Number someNumber = new MultipleArray();
Number someOtherNumber = new AdditonArray();

MultipleArray result2 = someNumber.Multiply(someOtherNumber); //calls the correct function

Number result2 = someNumber.Multiply(someOtherNumber); // throws the woops exception

why is java doing this. and is there another way i can implement this. some sort of factory for example?

Cheers, Mark


In Java, overloading is a type of compile-time polymorphism, while overriding is a type of run-time polymorphism. See What is the difference between method overriding and method overloading in Java?.

This means that the compiler will always determine at compile time which of two overloaded methods to call, as opposed to overridden methods (which are methods with the same signature defined in the child as the ancestor class) which can be dynamically dispatched to based on the run-time type of the class on which the method is being called.


As Bill K said, Java determines this at compile time, and this is by design.

The really standard way to implement this is to have code in the overloaded method with the supertype that checks the type of the subclass and delegates with a cast or throws an exception as appropriate.

Using Generics is another option, which will improve your type safety, but I don't know enough about your code to say if it would work all around. A generic number interface might look like this:

 public interface Number<T extends Number> {
       public T multiply(Number<? extends T> number);
 }

Generics can get weird around the edges, so it might be worth it to just give up on the type safety and go with checking the type of the parameter.

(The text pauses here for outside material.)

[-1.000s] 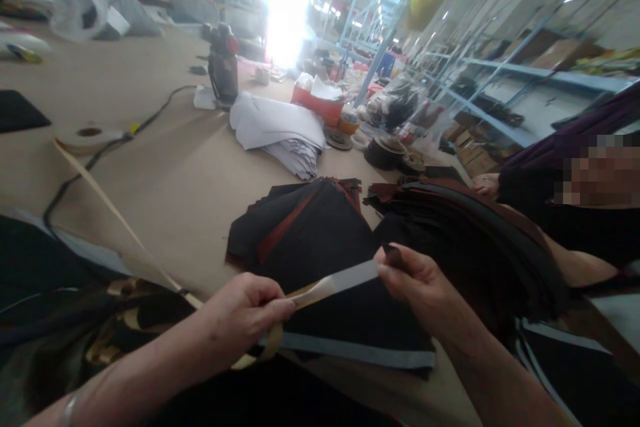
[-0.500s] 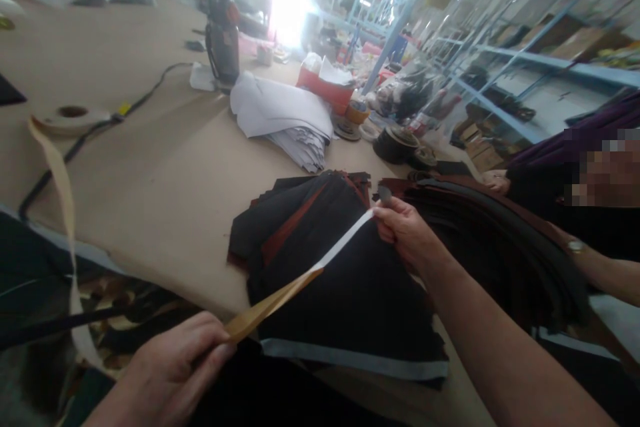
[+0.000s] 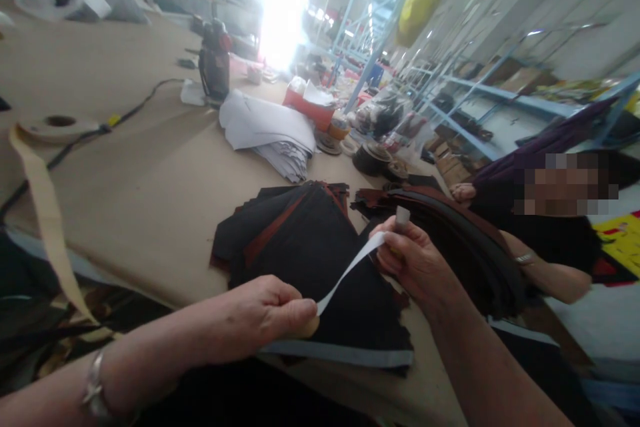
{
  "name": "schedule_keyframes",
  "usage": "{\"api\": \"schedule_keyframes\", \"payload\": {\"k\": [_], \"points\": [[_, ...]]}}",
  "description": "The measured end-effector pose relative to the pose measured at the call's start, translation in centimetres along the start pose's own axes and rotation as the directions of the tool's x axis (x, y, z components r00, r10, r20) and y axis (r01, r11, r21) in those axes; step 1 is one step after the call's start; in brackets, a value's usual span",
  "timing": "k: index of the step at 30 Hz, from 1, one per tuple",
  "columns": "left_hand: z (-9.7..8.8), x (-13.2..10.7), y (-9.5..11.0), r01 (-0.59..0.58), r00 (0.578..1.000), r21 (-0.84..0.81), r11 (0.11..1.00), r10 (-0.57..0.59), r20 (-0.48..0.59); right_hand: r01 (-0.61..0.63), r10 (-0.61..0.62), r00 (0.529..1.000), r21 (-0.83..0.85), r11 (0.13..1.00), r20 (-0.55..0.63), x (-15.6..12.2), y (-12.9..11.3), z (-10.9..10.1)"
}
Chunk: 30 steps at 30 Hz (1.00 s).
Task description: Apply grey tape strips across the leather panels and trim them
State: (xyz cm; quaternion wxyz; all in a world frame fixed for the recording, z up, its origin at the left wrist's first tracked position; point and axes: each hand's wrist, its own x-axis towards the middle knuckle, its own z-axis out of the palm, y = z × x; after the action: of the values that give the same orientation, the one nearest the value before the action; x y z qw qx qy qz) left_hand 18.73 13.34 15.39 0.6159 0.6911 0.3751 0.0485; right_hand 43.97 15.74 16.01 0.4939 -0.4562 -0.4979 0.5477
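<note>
My left hand (image 3: 260,317) pinches one end of a pale tape strip (image 3: 350,270). My right hand (image 3: 417,260) grips the strip's other end, raised a little higher. The strip stretches taut between them above a stack of black fabric pieces (image 3: 305,253) with a grey band along the near edge. A tan length of the same tape (image 3: 40,207) runs from a roll (image 3: 55,127) at the far left down off the table edge. A second curved stack of dark pieces (image 3: 465,240) lies just right of my right hand.
Another person sits at the right, with one hand (image 3: 463,192) at the far stack. A pile of white sheets (image 3: 270,130), a dark machine (image 3: 213,67) with a black cable (image 3: 75,147), a red box (image 3: 307,107) and tape rolls (image 3: 373,157) stand farther back. Blue shelving runs along the right.
My left hand has slid up the tape toward my right hand, so the stretched length is shorter. My right hand stays near the far stack, slightly lower than half a second ago.
</note>
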Motion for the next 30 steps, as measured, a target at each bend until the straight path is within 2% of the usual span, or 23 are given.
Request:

I did not really look at your code, but just to respond to your primary question there--Java does figure out what to call at compile time based on the nearest type. If it did it at runtime, it would be a dynamic language.

Java is amazingly fast for what it does--but it gets a lot of it's speed by not thinking as much at runtime. It tends to be in the area of 10x faster than Python and 100x faster than Ruby.

If you want more flexibility in this, I suggest you don't use Java's bindings at all but create an "Operation" object and manually tie it to your "Numbers". In this way you can make a pretty cool algebraic tree out of objects. If nothing else it's fun--I've done it a few times. It'll still be darn fast.